Barrow Clump is a Bronze Age burial mound. In the Saxon period, burials were made in and around the earlier prehistoric monument. The drinking vessel (think tankard rather than bucket) is very similar to the one from Blacknall Field Saxon cemetery also in our displays.

so I checked Historic England's report on Blacknall Field and I think the museum must be referring to

a small copper alloy bound bucket from Grave 22, and this type usually has staves made from Taxus sp. (yew), in contrast to the large types made with iron bands which usually have staves made from Quercus sp. (oak)

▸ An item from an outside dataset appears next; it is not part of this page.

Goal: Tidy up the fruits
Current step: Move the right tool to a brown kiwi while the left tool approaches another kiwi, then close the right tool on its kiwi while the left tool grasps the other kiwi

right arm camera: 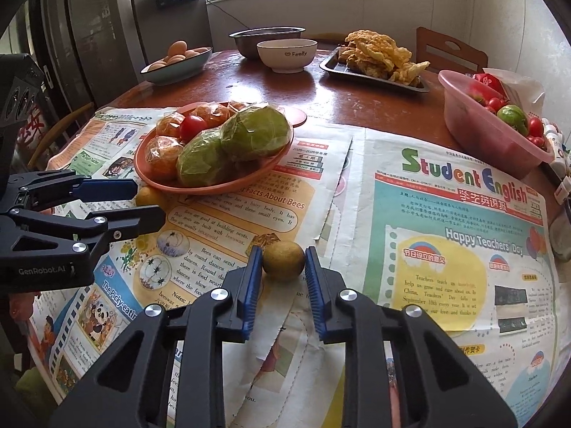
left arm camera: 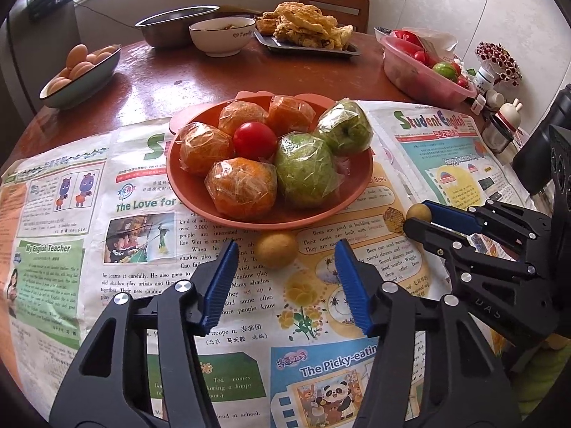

Unfortunately, says the Historic England report, they don't have data on the wood because earlier excavations have hindered scientific analysis. This is a familiar refrain in A-S archaeology, blame previous digs for messing things up

The wood has not been identified to species level as the interventive methods used in conservation in the 1970s would make sampling and identification difficult

As for the bucket it's not clear whether the wood is yew or not, the report merely stating "Wood preserved on inside but not accessible for sampling and identification", whereas the Barrow Clump bucket was described as 'bronze-bound' which, one might think, challenges the 'typology'.

Either way, the report of the Blacknall Field excavations starts off by bemoaning 'a lack of scientific certainty'. The first sentence reads

This Anglo-Saxon cemetery appears to cover the late fifth to middle sixth centuries based on the finds deposited within the graves

A 'number' (how many?) of burials have been dated "early fifth century" (i.e. Roman rather than 'early Anglo-Saxon'?) but, it seems, even though the bones are well preserved, the rest of the organic deposits have not survived so well. According to the report

This alkaline environment has favoured the preservation of ossiferous materials and the metalwork has not corroded too severely, but other organic materials such as wood, leather, horn and textiles only remain as traces in, or on, the corrosion layers.